В юности я многим отличался от МакКэндлесса – так, у меня не было ни его интеллекта, ни возвышенных идеалов. Но я считаю, что на нас в равной степени повлияли непростые отношения с отцами. И я подозреваю, что у нас двоих были сходная энергичность, сходное безрассудство и сходное душевное смятение.
То, что я смог выжить во время своего приключения на Аляске, а МакКэндлесс – нет, было по большому счету делом случая. Если бы я в 1977 году не вернулся с Ледяного купола Стикина, люди бы поспешили сказать обо мне, как сейчас говорят о нем, что у меня была тяга к смерти. Восемнадцать лет спустя я сознаю, что был отягощен, возможно, излишней гордыней и наверняка – невероятной наивностью, но только не склонностью к самоубийству.

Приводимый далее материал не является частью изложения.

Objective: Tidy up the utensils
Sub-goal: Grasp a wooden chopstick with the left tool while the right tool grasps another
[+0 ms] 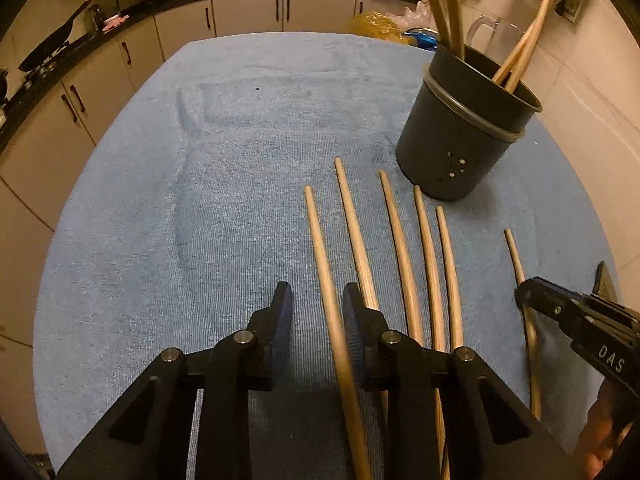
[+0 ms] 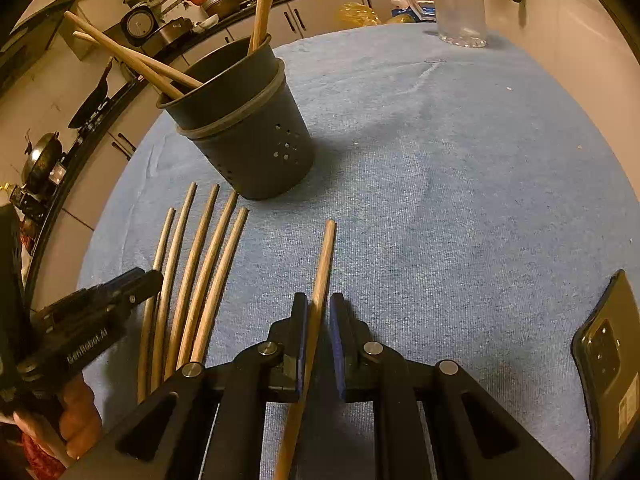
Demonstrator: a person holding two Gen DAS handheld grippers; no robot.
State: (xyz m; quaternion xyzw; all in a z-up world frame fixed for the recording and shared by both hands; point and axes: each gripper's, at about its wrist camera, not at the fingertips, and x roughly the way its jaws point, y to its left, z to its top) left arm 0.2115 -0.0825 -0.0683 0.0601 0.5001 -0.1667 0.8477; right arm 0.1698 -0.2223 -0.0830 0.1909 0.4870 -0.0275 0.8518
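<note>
Several wooden chopsticks (image 1: 400, 248) lie side by side on a blue towel (image 1: 180, 200), tips toward a dark utensil holder (image 1: 452, 148) that has more chopsticks (image 1: 524, 48) standing in it. My left gripper (image 1: 318, 304) straddles the leftmost chopstick (image 1: 320, 240). Its jaws stand apart and the stick lies close to the right finger without being pressed. My right gripper (image 2: 319, 312) is shut on a lone chopstick (image 2: 326, 256) that lies apart to the right of the row (image 2: 200, 272). In the left wrist view the right gripper (image 1: 524, 294) shows at the right edge.
The holder (image 2: 256, 152) stands just beyond the row. A clear glass pitcher (image 2: 460, 4) is at the far side of the towel, and a phone (image 2: 608, 360) lies at its right edge. A kitchen counter (image 1: 120, 28) with cabinets curves behind. A hand (image 2: 76, 412) holds the left gripper.
</note>
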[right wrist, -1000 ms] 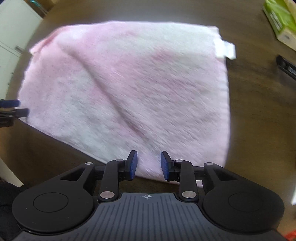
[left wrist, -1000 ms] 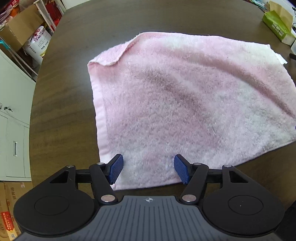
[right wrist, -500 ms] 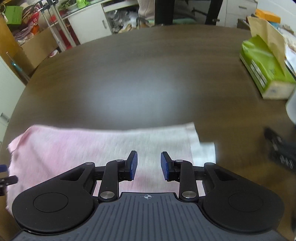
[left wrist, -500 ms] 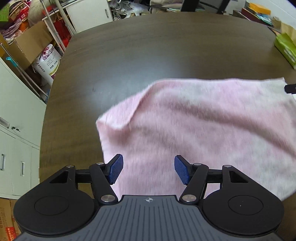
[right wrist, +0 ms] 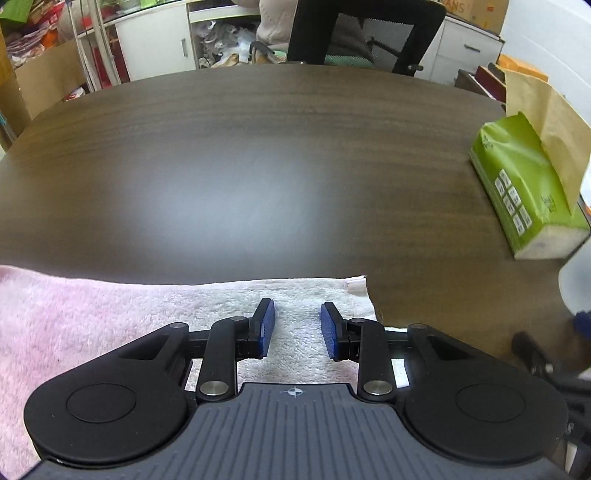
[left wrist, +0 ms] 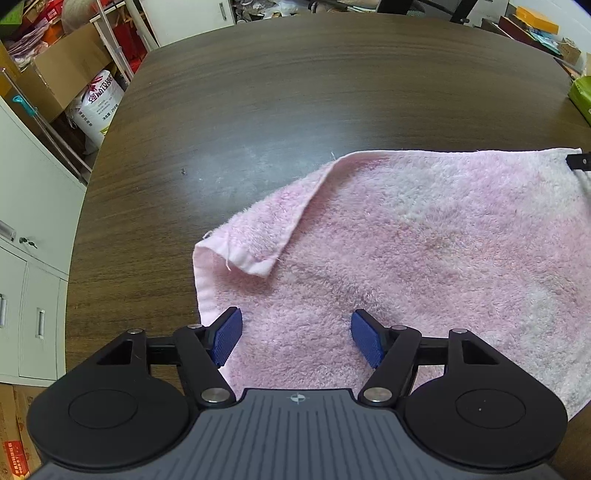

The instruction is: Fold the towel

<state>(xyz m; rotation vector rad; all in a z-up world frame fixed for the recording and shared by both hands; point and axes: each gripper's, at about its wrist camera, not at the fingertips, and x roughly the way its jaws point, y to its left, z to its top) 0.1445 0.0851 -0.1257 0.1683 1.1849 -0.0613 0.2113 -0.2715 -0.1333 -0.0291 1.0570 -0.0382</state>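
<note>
A pink towel (left wrist: 406, 251) lies flat on the dark wooden table (left wrist: 295, 81). Its far left corner is flipped over onto itself. My left gripper (left wrist: 296, 339) is open, its blue pads above the towel's near left part, nothing between them. In the right wrist view the towel (right wrist: 110, 317) fills the lower left, its far right corner near the pads. My right gripper (right wrist: 297, 328) is open over that corner area, holding nothing. A tip of the right gripper shows at the right edge of the left wrist view (left wrist: 578, 161).
A green tissue pack (right wrist: 524, 192) with a brown paper bag (right wrist: 546, 122) behind it sits at the table's right side. A dark object (right wrist: 532, 354) lies near the right edge. White cabinets (left wrist: 26, 240), boxes and a sack stand left of the table. A chair (right wrist: 354, 33) stands beyond the far edge.
Both grippers have tilted up and drawn back toward the towel's near side; more bare table shows beyond the towel. The right gripper's jaws stand wider. The towel's left corner flap is folded further over.
</note>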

На том этапе моей юности смерть оставалась таким же отвлеченным понятием, как неевклидова геометрия или супружеская жизнь. Я еще не осознавал ее ужасной необратимости и мучений тех, кто любил погибшего. Меня будоражила темная загадка смертности. Я не мог устоять перед возможностью подойти к самому краю и заглянуть через него. След того, что таилось в этих тенях, ужаснул меня, но краем глаза мне удалось увидеть нечто запретное, загадку природы, которая притягивала не менее чем сладкие тайные лепестки близости с женщиной.
В моем случае – и я верю, что и в случае Криса МакКэндлесса, это было совсем иным, нежели жажда смерти.